Charles Stross on his website, as part of the comments to Rudy Rucker’s 8th guest post came up with an interesting little bit of history as to why science fiction is not considered literary and I quote:
“… around 1900-1920, the nascent modernists in literature came to a fork in the road: they could choose to document the existing human condition in photographic detail, or they could choose to explore the human condition via metaphor, confabulation, and extrapolation (the tools of SF and fantasy). They took the former path; thus defining SF/F, by virtue of having taken the other route, as a refutation of the literary virtues.”
And yet now some of these literary writers are finding their way back into science fiction. I can only speculate as to why. But one guess is that they have nearly exhausted what they can do to examine the human condition in detail. They see that science fiction is still going strong, coming up with completely new ideas, doing rather novel takes on old SF themes and placing the humans in completely different settings so they have to react totally differently.

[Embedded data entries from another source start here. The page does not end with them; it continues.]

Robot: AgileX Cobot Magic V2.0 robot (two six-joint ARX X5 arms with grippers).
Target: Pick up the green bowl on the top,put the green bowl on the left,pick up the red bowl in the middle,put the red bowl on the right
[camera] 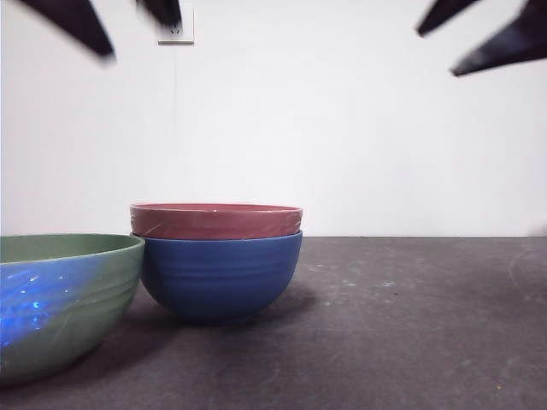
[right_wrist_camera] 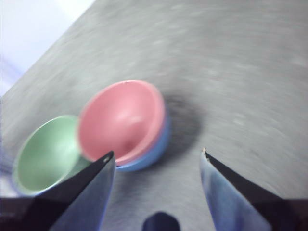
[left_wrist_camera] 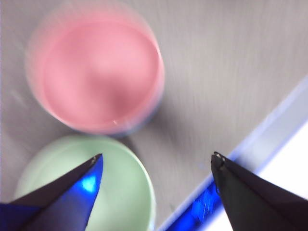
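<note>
The green bowl (camera: 60, 303) stands on the table at the front left, apart from the stack; it also shows as the green bowl (left_wrist_camera: 115, 192) and the green bowl (right_wrist_camera: 45, 154). The red bowl (camera: 215, 220) rests nested in a blue bowl (camera: 220, 275) mid-table, seen from above as the red bowl (left_wrist_camera: 98, 72) and the red bowl (right_wrist_camera: 122, 120). My left gripper (left_wrist_camera: 156, 161) hangs open high above the green bowl's side, holding nothing. My right gripper (right_wrist_camera: 156, 154) is open too, high above the table to the right of the stack. Both show as dark tips, the left gripper (camera: 111, 26) and the right gripper (camera: 479, 38).
The dark table (camera: 410, 325) stretches to the right of the stack. A white wall with a socket (camera: 175, 30) stands behind. The table's edge (left_wrist_camera: 250, 144) runs close beside the left gripper.
</note>
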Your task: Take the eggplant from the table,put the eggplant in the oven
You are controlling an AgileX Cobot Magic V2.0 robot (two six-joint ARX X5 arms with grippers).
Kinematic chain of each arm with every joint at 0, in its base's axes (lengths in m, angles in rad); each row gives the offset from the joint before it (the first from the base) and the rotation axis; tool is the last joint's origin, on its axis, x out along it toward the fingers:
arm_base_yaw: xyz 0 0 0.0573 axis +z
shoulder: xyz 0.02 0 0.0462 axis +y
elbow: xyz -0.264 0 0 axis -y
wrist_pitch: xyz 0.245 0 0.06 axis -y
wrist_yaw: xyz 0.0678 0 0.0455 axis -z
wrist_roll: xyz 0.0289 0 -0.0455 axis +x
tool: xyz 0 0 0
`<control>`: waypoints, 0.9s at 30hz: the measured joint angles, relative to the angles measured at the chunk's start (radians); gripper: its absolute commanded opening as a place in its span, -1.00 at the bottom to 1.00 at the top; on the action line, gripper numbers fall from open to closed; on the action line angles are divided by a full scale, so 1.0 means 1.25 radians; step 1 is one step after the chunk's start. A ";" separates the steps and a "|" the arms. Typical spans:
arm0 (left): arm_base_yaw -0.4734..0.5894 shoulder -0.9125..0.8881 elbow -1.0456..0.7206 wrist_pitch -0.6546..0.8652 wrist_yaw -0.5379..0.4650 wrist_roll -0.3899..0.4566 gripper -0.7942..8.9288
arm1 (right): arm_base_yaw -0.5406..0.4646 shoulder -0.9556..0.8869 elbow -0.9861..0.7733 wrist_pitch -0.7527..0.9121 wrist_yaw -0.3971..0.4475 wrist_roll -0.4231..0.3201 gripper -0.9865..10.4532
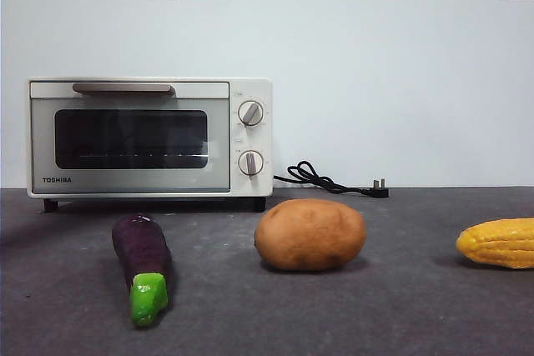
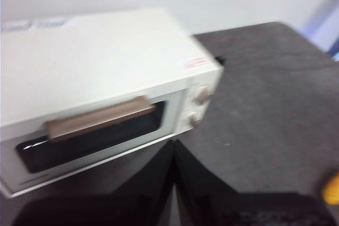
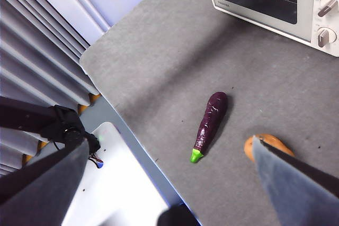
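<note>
The dark purple eggplant (image 1: 142,260) lies on the grey table (image 1: 400,314) in front of the oven, its green cap toward the camera. The cream Toshiba oven (image 1: 150,137) stands at the back left with its door closed. No gripper shows in the front view. In the right wrist view the eggplant (image 3: 211,121) lies well below my right gripper (image 3: 169,142), which is open and high above the table. My left gripper (image 2: 174,151) hovers before the oven (image 2: 100,72), jaws pressed together and holding nothing.
A brown potato (image 1: 309,235) sits right of the eggplant, and a yellow corn cob (image 1: 499,243) lies at the far right. The oven's black cord and plug (image 1: 334,181) rest behind the potato. The table's edge (image 3: 114,107) runs close to the eggplant's outer side.
</note>
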 measured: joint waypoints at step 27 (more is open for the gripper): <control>0.055 0.359 0.000 0.317 0.042 -0.021 -0.85 | 0.005 0.061 0.000 0.003 0.013 -0.015 0.27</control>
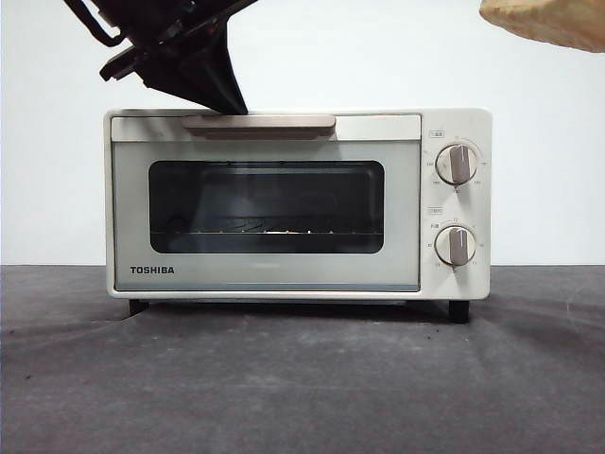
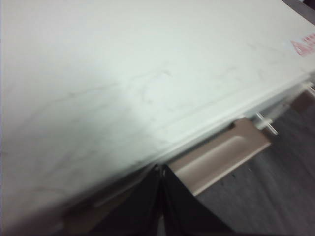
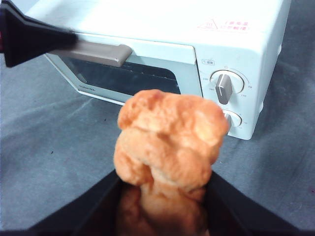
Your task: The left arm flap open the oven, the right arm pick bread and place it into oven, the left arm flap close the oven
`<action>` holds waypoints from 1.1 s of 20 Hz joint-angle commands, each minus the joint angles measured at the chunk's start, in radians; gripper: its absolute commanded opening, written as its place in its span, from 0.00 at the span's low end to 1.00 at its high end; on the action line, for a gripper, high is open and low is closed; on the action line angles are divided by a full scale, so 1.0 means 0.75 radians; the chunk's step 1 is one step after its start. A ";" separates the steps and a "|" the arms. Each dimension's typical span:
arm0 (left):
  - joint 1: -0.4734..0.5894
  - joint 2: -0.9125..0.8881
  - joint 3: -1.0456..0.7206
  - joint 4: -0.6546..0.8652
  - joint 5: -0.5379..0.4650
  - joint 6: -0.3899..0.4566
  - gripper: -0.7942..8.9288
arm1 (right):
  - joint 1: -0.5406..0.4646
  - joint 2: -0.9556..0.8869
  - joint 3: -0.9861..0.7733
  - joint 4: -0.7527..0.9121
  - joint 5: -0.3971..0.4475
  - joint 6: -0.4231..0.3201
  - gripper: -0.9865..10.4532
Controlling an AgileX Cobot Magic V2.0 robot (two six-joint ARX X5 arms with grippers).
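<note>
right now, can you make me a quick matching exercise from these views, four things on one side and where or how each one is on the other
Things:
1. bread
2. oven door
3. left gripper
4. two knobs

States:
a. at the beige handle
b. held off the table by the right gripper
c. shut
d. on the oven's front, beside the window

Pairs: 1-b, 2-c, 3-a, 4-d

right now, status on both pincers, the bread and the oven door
Left pincer shut, tips at the oven handle. Right pincer shut on bread, held high. Oven door closed; nothing blocking it.
</note>
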 commanded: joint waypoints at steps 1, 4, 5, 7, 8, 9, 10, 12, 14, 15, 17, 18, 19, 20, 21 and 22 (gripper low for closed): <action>-0.047 0.042 -0.006 -0.117 0.006 0.028 0.09 | 0.009 0.004 0.028 0.014 0.001 -0.027 0.27; -0.086 0.042 -0.006 -0.197 0.035 0.028 0.09 | 0.009 0.004 0.028 0.015 0.001 -0.028 0.27; -0.099 0.042 -0.006 -0.223 0.047 0.028 0.09 | 0.009 0.004 0.028 0.015 0.001 -0.032 0.27; -0.124 0.042 -0.006 -0.270 0.057 0.028 0.09 | 0.009 0.004 0.028 0.015 0.001 -0.036 0.27; -0.137 0.042 -0.006 -0.293 0.063 0.028 0.09 | 0.009 0.004 0.028 0.015 0.001 -0.036 0.27; -0.147 0.042 -0.006 -0.316 0.070 0.028 0.09 | 0.009 0.004 0.028 0.016 0.001 -0.036 0.27; -0.159 0.042 -0.006 -0.341 0.078 0.027 0.09 | 0.009 0.004 0.028 0.016 0.001 -0.037 0.27; -0.182 0.042 -0.006 -0.393 0.081 0.027 0.09 | 0.009 0.004 0.028 0.016 0.001 -0.037 0.27; -0.208 0.042 -0.006 -0.451 0.081 0.026 0.09 | 0.009 0.004 0.028 0.016 0.001 -0.037 0.27; -0.218 0.042 -0.006 -0.471 0.081 0.027 0.09 | 0.009 0.004 0.028 0.016 0.001 -0.037 0.27; -0.239 0.042 -0.006 -0.514 0.081 0.027 0.09 | 0.009 0.004 0.028 0.018 0.001 -0.038 0.27; -0.246 0.042 -0.006 -0.528 0.081 0.026 0.09 | 0.009 0.004 0.028 0.019 0.001 -0.038 0.27; -0.254 0.042 -0.006 -0.541 0.081 0.026 0.09 | 0.009 0.004 0.028 0.022 0.001 -0.039 0.27; -0.260 0.042 -0.006 -0.550 0.081 0.025 0.09 | 0.009 0.004 0.028 0.023 0.001 -0.041 0.27; -0.265 0.042 -0.006 -0.557 0.081 0.022 0.09 | 0.009 0.004 0.028 0.023 0.001 -0.041 0.27; -0.269 0.042 -0.006 -0.565 0.081 0.022 0.09 | 0.009 0.004 0.028 0.023 0.001 -0.041 0.27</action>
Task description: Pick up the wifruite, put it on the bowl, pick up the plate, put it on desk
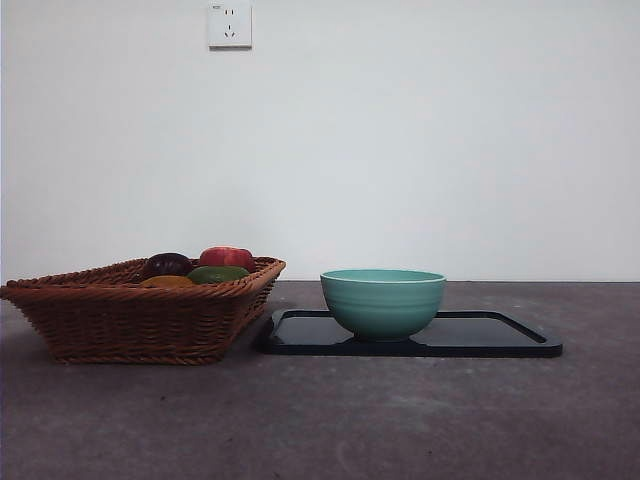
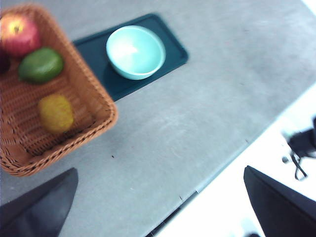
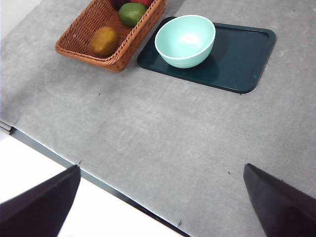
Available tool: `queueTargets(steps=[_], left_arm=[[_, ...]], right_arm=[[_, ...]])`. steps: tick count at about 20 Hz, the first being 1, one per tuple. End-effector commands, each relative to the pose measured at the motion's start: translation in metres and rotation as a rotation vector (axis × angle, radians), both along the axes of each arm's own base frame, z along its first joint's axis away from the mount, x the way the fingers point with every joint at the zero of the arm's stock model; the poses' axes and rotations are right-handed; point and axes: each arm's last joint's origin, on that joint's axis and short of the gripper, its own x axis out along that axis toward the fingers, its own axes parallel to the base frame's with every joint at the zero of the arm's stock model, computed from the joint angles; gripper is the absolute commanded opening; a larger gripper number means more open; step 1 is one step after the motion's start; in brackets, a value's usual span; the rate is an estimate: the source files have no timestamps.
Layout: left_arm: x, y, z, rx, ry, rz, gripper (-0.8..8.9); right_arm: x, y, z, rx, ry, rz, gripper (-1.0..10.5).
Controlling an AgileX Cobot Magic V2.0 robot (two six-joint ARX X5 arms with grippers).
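Both pincers wait high above the worktop (image 1: 420, 420), well apart from every object. Left pincer (image 2: 160, 207) has its two black wedge-shaped jaws spread wide with nothing between them, and right pincer (image 3: 160, 202) is spread just as wide and equally empty (neither arm shows in the front view).

On the worktop, a flat grey matte surface with faint mottling, sits a basket (image 1: 140, 325) woven of reddish-brown wicker, with sloping walls and a braided rim. Inside it lies the wifruite (image 3: 104, 41), an oval fruit with dull brownish-orange skin, resting on the woven floor near one corner. Close by it in the same basket are a smooth green fruit (image 3: 131, 13), a glossy red apple (image 2: 19, 34) and a dark purple round fruit (image 1: 167, 264), these three grouped toward the other end.

Just beside the basket lies the plate (image 3: 237, 54), a shallow rectangular tray of dark, glossy material with rounded corners and a low raised lip. On the end of it nearest the basket stands the bowl (image 1: 383, 302), round, mint-green ceramic with faint horizontal ridges on its outside and a smooth pale rim; its inside is empty and shiny.
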Motion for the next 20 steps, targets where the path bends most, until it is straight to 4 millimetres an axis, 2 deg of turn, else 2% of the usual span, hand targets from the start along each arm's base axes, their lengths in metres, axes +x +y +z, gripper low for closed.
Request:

But I reckon even if the literati continue to step over into SF, the divide will continue. Why, you well may ask?
They will tend to use the tried and trusted SF tropes to examine the human condition, which is after all what they tend to be good at. Yes, they’ll tweak the SF tropes to their own ends, but that’s all they’ll do. Tweak.
What most of them will not do is come up with completely new ideas.
Yes, the dividing line will move, but the dividing will still be there.
Will the two groups (ideas-SF and human-reaction-SF) work better together in the future? I hope so, if only to allow the ideas-SF to use the human-reaction-SF as a catalyst for developing even more new ideas.
And how does this affect me?
Well I’ve just done a first draft of a short story, which is an interesting new scenario, one that I haven’t seen the like of anywhere in science fiction, or other literature for that matter. The problem is it is so out-of-the-box that in places it is difficult to explain, or to put across the emotional impact. It’s almost as if I need a whole new set of words to explain it. This is exactly the kind of new idea that the literati can build on and explore from the human reaction viewpoint. Maybe one day… well a gal can dream, can’t she?
The cynic in me feels that the literati see sci fi as more financially lucrative in the long run.
The optimist in me feels that they see a greater potential in exploring their issues through the medium of speculative fiction.
Either way, it seems that the chains of snobbery are being broken.
Hello and welcome to my little blog.
Whatever the reasons behind the literati exploring SF, I feel there is still some way to go before the barriers will be finally broken. In the meantime, I welcome the interaction… you never know where co-operation will lead.
Thanks for the welcome!
I think those barriers are slowly coming down. I read somewhere recently that Hammer Horror is going into the fiction market this year and has already signed up some literary names to write some sci fi and horror.
And with Justin Cronin branching out into the genre, things are looking up. I hope its not just a fad.